Between your memory and mine, considering I've been playing Morrowind until yesterday, I'm inclined to listen to mine. It makes sense it works like that because combat also works like that. And it really isn't a problem unless you deal with those finicky schools of magic that see much more less regular use. You can easily use potions instead of investing in Restoration, but if you do decide to invest in Restoration you will use it all the time because receiving damage is as common as dealing damage in Morrowind.

Feels like "actually Morrowind wasn't that good" is a weekly topic on here.

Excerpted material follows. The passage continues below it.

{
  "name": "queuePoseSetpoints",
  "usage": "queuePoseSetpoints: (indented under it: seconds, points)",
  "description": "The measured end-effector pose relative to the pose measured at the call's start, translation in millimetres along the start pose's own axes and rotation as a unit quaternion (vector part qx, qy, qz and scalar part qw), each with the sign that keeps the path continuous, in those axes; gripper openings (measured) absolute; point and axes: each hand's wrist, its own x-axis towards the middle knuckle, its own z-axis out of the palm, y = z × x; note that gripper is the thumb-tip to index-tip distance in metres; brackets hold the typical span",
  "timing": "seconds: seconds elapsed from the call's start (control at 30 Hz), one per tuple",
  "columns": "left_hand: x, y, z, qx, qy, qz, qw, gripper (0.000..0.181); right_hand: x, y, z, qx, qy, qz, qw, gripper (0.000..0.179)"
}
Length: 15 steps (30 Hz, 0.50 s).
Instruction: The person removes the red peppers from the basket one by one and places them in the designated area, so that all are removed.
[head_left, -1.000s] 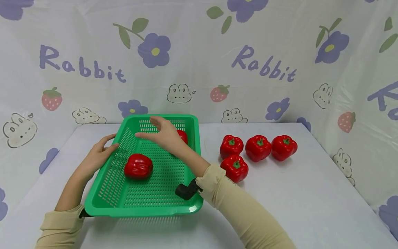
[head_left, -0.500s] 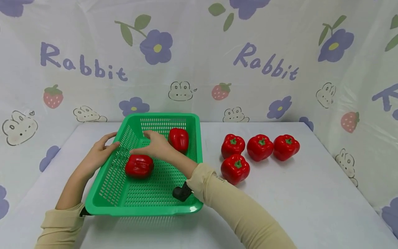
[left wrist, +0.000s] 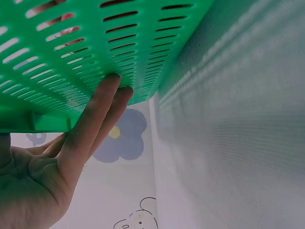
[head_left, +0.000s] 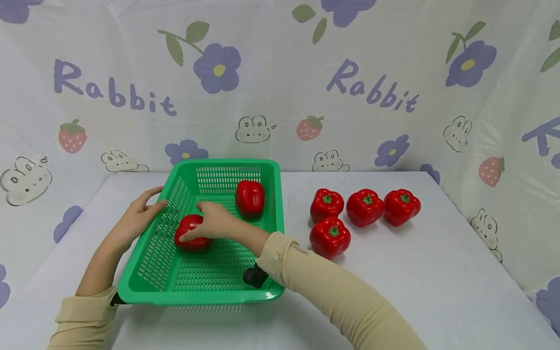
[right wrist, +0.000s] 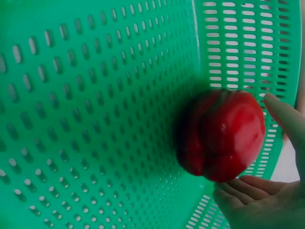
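A green plastic basket (head_left: 201,297) with slotted walls stands on the table's left half. My left hand (head_left: 137,218) holds its left rim; in the left wrist view straight fingers (left wrist: 97,109) lie against the outer wall and the thumb goes over the rim. Inside, a red bell pepper (right wrist: 224,133) lies on its side near the left wall. My right hand (head_left: 214,221) reaches down around it, thumb and fingers spread on opposite sides. The fingertips are at the pepper's edge, and the thumb looks slightly apart from it. Another red bell pepper (head_left: 250,199) lies near the basket's back right corner.
Right of the basket, several red bell peppers with green stems stand upright: a front one (head_left: 330,237), a left one (head_left: 325,206), a middle one (head_left: 365,208) and a right one (head_left: 401,207). A patterned curtain (head_left: 280,87) hangs behind the white table (head_left: 415,282).
My right hand has come down and toward the near left, from over the basket's back part to around the left pepper. The left hand stays at the rim.
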Motion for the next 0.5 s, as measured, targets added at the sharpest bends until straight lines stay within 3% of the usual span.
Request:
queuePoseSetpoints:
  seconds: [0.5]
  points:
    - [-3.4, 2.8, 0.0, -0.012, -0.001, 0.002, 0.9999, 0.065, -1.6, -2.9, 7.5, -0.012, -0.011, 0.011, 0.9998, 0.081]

A welcomed change of topic compared to "actually Skyrim was good". At least it sparks genuine and thoughtful discussion.
Oh I see. You did not put some School as Primary/Secondary and probably played race without bonuses to magic skills, and find it hard to level up after... and think trainers are a crutch? I think I see where your problem is :Mwhy wouldn't you put some magicks into primary skills if you want to use magicks anyway?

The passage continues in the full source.